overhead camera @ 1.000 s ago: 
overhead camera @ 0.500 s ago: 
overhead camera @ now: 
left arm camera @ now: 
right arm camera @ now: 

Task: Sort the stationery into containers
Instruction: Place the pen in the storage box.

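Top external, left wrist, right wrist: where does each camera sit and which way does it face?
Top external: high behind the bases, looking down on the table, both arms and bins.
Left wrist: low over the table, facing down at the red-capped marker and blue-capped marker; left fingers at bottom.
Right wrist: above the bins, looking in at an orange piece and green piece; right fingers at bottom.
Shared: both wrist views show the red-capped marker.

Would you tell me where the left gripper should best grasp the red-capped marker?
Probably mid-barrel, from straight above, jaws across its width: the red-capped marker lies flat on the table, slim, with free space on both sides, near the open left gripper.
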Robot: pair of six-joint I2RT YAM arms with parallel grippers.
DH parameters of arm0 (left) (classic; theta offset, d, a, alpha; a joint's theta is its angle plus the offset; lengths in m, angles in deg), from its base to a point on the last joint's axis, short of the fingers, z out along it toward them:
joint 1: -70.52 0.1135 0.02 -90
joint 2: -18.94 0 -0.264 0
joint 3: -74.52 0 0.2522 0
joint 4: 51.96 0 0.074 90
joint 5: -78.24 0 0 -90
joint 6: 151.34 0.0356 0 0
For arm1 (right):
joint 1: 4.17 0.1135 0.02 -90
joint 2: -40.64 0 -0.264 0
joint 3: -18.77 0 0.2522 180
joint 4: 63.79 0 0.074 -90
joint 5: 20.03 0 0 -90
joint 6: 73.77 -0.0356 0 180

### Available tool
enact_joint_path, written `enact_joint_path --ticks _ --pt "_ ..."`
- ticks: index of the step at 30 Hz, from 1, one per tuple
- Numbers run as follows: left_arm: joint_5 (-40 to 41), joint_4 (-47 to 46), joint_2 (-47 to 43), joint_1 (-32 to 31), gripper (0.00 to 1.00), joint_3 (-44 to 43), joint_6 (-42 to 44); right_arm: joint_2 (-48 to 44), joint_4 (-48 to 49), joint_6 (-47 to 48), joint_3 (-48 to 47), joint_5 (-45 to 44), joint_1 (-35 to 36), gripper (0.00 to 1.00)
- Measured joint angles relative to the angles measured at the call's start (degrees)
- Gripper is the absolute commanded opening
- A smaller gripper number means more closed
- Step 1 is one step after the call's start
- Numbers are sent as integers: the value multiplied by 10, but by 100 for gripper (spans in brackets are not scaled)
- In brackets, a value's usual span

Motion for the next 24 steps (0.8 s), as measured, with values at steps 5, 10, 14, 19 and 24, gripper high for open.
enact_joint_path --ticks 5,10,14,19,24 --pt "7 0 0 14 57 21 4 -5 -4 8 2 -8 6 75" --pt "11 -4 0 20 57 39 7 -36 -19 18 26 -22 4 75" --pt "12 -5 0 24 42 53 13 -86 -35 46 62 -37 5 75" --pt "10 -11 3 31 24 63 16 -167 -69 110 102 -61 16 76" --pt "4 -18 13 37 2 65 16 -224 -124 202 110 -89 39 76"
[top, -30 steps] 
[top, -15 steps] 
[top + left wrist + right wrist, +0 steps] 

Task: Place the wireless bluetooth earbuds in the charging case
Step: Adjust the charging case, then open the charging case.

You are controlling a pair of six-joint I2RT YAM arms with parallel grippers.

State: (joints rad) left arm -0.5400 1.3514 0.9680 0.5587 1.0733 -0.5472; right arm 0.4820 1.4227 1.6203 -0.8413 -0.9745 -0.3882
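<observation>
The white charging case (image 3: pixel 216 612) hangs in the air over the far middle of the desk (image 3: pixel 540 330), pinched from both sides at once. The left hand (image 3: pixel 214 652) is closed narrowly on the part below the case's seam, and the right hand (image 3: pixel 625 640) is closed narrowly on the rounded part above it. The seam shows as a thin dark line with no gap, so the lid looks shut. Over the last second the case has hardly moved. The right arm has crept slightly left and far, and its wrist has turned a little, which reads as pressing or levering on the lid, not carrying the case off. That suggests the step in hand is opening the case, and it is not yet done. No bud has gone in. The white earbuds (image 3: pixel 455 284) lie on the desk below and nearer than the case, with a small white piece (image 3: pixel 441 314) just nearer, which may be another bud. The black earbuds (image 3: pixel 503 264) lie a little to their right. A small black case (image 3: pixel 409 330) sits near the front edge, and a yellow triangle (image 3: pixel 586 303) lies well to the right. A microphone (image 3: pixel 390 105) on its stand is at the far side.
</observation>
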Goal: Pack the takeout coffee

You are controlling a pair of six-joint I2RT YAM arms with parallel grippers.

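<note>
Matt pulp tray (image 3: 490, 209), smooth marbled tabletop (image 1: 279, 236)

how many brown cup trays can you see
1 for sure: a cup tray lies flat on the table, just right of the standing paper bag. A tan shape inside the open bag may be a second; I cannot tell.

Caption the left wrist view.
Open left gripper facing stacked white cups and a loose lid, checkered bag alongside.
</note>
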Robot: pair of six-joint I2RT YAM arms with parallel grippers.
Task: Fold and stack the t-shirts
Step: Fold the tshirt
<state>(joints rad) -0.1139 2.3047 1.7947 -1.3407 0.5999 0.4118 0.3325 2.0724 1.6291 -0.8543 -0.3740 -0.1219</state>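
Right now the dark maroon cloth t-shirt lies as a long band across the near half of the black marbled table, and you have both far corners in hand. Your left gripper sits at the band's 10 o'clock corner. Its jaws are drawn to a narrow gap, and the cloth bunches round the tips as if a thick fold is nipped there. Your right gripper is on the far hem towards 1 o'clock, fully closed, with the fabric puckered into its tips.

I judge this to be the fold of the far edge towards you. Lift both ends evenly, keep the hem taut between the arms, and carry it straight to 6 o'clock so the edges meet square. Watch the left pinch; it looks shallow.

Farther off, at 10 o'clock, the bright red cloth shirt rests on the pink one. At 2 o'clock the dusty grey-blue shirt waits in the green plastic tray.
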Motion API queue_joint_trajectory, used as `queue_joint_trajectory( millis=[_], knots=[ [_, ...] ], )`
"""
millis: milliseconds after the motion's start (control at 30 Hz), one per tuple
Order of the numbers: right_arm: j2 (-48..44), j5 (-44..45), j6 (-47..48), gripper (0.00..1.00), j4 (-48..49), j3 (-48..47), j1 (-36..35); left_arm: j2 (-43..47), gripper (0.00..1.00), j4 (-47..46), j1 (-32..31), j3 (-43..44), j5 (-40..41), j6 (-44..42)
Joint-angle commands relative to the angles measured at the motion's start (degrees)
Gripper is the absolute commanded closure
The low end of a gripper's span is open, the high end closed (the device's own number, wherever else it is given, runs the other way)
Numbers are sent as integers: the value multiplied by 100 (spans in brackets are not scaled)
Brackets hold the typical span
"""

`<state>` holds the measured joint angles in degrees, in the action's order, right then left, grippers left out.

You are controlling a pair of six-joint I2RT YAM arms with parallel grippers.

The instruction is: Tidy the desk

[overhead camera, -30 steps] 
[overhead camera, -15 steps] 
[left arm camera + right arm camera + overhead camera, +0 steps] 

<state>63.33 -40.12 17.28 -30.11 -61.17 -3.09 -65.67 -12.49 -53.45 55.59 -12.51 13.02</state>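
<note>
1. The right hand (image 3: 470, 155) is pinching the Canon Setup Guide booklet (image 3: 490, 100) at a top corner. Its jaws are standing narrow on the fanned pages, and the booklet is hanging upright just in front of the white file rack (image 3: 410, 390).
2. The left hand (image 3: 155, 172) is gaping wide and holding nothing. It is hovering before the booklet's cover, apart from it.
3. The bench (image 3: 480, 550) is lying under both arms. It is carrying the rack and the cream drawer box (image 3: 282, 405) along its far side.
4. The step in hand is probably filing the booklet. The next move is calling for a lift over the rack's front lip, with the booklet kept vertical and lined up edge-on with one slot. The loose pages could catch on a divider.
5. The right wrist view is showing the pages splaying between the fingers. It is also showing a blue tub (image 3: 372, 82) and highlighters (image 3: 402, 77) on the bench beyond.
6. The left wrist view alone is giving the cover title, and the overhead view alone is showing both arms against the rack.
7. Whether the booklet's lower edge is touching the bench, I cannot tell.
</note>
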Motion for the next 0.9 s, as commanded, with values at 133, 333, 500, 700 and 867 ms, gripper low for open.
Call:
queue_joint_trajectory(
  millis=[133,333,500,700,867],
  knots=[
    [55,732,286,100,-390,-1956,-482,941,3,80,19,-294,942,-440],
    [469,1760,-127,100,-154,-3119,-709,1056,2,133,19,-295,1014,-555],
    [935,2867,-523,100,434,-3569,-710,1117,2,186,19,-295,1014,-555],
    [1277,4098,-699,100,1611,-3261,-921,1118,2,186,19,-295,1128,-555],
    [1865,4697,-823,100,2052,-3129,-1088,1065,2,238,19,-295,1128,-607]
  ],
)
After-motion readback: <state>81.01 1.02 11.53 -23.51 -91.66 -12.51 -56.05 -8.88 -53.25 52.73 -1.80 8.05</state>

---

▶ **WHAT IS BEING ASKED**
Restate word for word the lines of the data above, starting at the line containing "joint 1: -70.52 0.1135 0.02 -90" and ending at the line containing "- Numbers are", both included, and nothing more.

▶ **TASK ANSWER**
joint 1: -70.52 0.1135 0.02 -90
joint 2: -18.94 0 -0.264 0
joint 3: -74.52 0 0.2522 0
joint 4: 51.96 0 0.074 90
joint 5: -78.24 0 0 -90
joint 6: 151.34 0.0356 0 0
For arm1 (right):
joint 1: 4.17 0.1135 0.02 -90
joint 2: -40.64 0 -0.264 0
joint 3: -18.77 0 0.2522 180
joint 4: 63.79 0 0.074 -90
joint 5: 20.03 0 0 -90
joint 6: 73.77 -0.0356 0 180

### Available tool
enact_joint_path, written `enact_joint_path --ticks _ --pt "_ ..."`
- ticks: index of the step at 30 Hz, from 1, one per tuple
- Numbers run as follows: left_arm: joint_5 (-40 to 41), joint_4 (-47 to 46), joint_2 (-47 to 43), joint_1 (-32 to 31), gripper (0.00 to 1.00), joint_3 (-44 to 43), joint_6 (-42 to 44); right_arm: joint_2 (-48 to 44), joint_4 (-48 to 49), joint_6 (-47 to 48), joint_3 (-48 to 47), joint_5 (-45 to 44), joint_1 (-35 to 36), gripper (0.00 to 1.00)
- Measured joint angles relative to the angles measured at the call's start (degrees)
- Gripper is the absolute commanded opening
- A smaller gripper number means more closed
- Step 1 is one step after the call's start
- Numbers are sent as integers: the value multiplied by 10, but by 100 for gripper (spans in brackets are not scaled)

Reply complete, and nothing else is required.